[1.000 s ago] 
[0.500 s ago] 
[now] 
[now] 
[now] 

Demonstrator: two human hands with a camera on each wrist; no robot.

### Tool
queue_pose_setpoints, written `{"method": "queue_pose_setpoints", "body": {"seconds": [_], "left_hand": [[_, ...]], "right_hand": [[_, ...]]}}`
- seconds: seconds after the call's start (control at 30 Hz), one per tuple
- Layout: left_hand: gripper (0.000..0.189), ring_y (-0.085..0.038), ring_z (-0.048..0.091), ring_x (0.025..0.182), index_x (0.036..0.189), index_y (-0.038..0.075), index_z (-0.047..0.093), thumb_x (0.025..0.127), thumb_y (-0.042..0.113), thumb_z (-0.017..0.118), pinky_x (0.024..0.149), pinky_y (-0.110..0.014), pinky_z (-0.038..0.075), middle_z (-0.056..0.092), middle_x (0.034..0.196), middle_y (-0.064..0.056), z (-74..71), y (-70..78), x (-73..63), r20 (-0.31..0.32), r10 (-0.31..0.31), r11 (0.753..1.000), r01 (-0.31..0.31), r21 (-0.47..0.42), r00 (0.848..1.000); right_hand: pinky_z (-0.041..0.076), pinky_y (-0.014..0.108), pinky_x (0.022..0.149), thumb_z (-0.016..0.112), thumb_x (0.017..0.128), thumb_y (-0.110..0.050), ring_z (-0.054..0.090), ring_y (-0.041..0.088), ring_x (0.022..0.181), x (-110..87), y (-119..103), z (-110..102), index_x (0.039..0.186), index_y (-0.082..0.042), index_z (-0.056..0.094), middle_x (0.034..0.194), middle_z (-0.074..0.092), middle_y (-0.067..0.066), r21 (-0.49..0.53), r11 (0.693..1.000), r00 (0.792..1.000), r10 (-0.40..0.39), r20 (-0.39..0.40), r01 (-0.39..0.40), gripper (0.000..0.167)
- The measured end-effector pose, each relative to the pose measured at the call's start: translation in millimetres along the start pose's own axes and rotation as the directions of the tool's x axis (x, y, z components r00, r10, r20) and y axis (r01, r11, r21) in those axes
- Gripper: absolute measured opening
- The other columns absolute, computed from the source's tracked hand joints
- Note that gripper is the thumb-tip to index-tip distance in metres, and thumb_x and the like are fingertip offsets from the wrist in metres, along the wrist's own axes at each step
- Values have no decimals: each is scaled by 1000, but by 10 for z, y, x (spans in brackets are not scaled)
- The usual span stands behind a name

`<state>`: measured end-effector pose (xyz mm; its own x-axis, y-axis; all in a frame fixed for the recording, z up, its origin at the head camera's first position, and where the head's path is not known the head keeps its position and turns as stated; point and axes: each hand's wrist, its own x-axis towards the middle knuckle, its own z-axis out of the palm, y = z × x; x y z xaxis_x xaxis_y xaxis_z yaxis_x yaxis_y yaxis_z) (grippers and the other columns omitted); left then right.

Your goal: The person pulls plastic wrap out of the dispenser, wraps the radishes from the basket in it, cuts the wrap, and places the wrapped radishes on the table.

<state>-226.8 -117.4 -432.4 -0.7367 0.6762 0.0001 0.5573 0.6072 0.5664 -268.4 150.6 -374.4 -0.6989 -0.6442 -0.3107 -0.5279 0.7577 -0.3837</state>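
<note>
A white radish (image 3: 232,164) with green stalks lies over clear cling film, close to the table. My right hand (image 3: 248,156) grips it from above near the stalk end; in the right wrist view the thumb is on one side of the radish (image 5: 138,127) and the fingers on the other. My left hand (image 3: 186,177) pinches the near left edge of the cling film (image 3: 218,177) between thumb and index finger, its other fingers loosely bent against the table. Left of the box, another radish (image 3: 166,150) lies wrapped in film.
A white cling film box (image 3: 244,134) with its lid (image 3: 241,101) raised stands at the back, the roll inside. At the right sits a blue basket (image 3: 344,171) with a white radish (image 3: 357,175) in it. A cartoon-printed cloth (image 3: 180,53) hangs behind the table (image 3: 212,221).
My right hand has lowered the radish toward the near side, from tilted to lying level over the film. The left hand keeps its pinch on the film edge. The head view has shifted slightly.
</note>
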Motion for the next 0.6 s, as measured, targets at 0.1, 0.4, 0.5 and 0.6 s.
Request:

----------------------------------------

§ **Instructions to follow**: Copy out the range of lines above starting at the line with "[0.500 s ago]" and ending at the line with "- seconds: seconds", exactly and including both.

§ **Task response**:
[0.500 s ago] 
[now] 
[now] 
[now] 

Demonstrator: two human hands with a camera on each wrist; no robot.

### Tool
queue_pose_setpoints, written `{"method": "queue_pose_setpoints", "body": {"seconds": [_], "left_hand": [[_, ...]], "right_hand": [[_, ...]]}}`
- seconds: seconds after the call's start (control at 30 Hz), one per tuple

The exercise requires nothing more.